Bosch miró a su compañero un momento.

– Creo que si hubiéramos hablado con él nos habría interesado más saber por qué mató a la mujer.

– Sí, ya, sólo me preguntaba por qué el perro, ¿sabes?

– Creo que pensó que el perro podría ser capaz de identificarlo. Tal vez temía que lo reconociera y pudiera reaccionar en su presencia. No quería correr ese riesgo.

Ferras asintió como si aceptara la explicación. A Bosch acababa de ocurrírsele; la pregunta del perro nunca había surgido durante la investigación.

Su compañero volvió a centrarse en su trabajo y Bosch se recostó en la silla y volvió a pensar en el caso que les ocupaba. En ese momento tenía en la cabeza una maraña de ideas y preguntas y, una vez más, lo que más le inquietaba era la idea básica de por qué habían matado a Stanley Kent. Alicia Kent afirmó que los dos hombres que la mantuvieron cautiva llevaban pasa-montañas de esquí. Jesse Mitford dijo que pensaba que el hombre al que vio matar a Kent en el mirador llevaba un pasamontañas de esquí. Esto planteó dos preguntas a Bosch: ¿por qué disparar a Stanley Kent si ni siquiera podría haber identificado al asesino? ¿Por qué llevar pasamontañas si el plan había sido en todo momento matarlo? Supuso que el pasamontañas podía haber sido una treta para tranquilizar falsamente a Kent y lograr su cooperación. Pero esa conclusión tampoco le convencía.

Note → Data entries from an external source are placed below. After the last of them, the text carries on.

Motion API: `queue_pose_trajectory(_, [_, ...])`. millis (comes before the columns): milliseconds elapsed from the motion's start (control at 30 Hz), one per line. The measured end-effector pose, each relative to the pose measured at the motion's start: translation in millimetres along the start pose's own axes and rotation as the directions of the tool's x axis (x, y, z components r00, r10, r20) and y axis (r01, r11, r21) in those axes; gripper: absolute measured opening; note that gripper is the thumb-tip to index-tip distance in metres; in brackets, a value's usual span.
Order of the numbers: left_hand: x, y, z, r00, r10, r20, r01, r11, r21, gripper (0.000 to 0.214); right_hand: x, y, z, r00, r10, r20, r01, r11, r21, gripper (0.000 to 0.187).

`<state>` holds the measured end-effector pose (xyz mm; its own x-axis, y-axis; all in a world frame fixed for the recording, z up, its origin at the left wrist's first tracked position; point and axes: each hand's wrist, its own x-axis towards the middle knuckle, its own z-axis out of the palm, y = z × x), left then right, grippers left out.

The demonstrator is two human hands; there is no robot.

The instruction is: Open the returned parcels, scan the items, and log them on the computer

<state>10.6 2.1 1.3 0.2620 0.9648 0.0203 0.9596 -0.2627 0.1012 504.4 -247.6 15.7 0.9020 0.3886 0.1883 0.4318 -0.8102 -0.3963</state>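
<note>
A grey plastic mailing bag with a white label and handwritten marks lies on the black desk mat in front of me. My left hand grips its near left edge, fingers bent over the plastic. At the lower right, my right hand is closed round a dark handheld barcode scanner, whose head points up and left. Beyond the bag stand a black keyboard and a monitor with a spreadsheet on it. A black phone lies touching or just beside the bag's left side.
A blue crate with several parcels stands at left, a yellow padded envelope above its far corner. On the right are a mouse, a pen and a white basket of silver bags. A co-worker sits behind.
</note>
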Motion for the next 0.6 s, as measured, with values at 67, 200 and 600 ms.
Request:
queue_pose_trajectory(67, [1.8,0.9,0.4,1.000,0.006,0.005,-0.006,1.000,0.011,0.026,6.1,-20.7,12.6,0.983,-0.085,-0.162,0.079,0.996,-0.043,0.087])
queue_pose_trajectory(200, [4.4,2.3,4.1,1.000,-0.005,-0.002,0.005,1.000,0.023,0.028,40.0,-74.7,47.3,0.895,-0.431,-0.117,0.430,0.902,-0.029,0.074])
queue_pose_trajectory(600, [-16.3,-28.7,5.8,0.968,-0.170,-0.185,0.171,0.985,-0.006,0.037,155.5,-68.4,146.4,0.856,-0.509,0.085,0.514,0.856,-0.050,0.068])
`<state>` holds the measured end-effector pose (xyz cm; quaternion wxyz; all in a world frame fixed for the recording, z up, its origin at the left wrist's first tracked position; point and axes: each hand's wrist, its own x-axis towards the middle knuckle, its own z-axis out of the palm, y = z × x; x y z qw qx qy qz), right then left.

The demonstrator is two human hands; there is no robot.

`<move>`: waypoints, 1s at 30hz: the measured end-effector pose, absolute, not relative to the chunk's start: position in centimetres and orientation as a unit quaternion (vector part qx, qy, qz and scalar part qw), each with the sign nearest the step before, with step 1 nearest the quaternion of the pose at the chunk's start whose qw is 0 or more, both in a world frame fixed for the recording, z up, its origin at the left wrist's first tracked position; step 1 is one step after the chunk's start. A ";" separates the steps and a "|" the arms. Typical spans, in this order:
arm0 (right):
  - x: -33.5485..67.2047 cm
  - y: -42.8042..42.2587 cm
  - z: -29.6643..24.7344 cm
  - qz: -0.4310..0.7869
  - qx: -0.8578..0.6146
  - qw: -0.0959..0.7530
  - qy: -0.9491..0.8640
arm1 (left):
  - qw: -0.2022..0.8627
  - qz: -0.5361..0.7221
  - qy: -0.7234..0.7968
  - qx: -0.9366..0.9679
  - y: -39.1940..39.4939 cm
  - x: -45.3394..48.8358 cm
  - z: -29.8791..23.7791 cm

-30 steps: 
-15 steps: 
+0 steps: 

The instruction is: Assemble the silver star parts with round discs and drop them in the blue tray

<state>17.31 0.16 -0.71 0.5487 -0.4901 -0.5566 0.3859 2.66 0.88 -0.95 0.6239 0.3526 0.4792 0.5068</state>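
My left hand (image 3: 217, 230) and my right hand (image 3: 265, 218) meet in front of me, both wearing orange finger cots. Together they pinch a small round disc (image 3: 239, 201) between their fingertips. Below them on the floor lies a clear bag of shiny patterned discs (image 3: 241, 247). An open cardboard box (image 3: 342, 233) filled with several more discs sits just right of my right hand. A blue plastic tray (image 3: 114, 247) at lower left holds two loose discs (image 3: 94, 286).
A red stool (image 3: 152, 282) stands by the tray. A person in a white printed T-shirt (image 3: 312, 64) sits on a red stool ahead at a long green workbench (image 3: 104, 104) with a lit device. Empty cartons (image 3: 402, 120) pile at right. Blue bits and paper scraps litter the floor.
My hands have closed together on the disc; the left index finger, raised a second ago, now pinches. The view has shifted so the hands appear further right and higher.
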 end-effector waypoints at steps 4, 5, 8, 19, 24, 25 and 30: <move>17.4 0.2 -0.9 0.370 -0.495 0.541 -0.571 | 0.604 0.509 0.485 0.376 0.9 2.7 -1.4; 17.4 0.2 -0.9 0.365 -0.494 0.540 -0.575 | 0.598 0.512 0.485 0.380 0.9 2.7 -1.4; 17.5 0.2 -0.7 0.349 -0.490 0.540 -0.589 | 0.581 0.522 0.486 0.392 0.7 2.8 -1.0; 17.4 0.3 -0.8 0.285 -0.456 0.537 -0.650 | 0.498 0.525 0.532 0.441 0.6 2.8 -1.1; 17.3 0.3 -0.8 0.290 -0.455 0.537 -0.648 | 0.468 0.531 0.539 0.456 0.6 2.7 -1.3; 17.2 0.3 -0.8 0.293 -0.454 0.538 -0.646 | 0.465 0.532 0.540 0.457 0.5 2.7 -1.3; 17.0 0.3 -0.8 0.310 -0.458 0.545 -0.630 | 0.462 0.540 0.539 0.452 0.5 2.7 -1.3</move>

Una vez más dejó las preguntas de lado, decidiendo que todavía no disponía de suficiente información para actuar adecuadamente. Tomó un poco de café y se preparó para un segundo intento con Jesse Mitford en la sala de interrogatorios, pero antes sacó el teléfono. Todavía conservaba el número de Rachel Walling del caso de Echo Park.

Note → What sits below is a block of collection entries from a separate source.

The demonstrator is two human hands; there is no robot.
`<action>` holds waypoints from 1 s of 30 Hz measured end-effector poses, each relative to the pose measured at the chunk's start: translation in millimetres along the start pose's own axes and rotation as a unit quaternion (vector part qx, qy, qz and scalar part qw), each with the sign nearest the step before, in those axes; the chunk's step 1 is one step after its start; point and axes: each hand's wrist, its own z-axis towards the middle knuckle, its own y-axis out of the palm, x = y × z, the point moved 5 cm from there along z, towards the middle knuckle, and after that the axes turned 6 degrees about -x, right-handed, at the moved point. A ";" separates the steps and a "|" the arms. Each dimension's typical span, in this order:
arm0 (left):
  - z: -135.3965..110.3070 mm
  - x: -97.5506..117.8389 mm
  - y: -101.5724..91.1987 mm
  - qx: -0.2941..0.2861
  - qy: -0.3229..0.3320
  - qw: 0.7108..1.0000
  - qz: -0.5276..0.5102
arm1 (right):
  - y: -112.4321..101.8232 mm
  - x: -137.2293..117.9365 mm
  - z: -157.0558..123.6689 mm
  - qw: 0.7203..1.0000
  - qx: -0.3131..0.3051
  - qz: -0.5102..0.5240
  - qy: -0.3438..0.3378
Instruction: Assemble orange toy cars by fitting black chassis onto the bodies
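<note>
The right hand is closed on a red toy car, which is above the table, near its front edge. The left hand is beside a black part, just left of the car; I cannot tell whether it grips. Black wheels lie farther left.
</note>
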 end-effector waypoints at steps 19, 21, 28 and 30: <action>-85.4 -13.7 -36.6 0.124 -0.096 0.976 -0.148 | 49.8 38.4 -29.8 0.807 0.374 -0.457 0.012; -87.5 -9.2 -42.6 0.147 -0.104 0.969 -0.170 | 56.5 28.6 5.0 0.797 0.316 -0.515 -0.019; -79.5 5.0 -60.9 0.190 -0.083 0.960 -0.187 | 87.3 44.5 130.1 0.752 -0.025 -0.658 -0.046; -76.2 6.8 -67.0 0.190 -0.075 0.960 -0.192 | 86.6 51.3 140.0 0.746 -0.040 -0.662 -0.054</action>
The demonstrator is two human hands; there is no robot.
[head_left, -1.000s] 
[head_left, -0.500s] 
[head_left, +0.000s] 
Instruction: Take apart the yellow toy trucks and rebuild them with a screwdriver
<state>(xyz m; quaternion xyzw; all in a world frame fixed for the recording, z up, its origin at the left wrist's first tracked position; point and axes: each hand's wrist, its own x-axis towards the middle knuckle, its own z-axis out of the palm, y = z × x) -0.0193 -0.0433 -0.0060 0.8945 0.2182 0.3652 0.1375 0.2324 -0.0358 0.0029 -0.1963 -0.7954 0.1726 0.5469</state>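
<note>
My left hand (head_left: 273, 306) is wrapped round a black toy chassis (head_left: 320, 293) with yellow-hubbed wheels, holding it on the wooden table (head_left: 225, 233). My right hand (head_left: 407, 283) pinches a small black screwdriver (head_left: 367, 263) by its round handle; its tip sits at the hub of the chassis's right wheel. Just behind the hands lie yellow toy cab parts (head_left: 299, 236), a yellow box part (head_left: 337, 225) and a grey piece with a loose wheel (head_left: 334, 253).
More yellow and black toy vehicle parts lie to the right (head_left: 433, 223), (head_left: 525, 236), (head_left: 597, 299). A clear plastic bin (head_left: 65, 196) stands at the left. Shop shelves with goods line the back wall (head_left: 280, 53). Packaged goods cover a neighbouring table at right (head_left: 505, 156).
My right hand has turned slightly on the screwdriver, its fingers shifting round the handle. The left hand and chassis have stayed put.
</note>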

Hizo la llamada, preparado para que ella hubiera cambiado de número. No obstante, el número seguía funcionando, pero cuando oyó la voz de Rachel era una grabación que le decía que dejara un mensaje después de la señal.

– Soy Harry Bosch -dijo-. He de hablar contigo de varías cosas y quiero recuperar mis cenizas de cigarrillo. Esa escena del crimen es mía.

Colgó. Sabía que el mensaje la molestaría, quizás incluso la pondría furiosa. Sabía que estaba inextricablemente abocado a una confrontación con Rachel y el FBI que probablemente no era necesaria y que podría evitarse con facilidad.

Aun así, Bosch no supo contenerse. Ni siquiera por Rachel y el recuerdo de lo que los había unido. Ni siquiera por la esperanza de un futuro con ella, que todavía llevaba grabada como un número en el teléfono móvil de su corazón.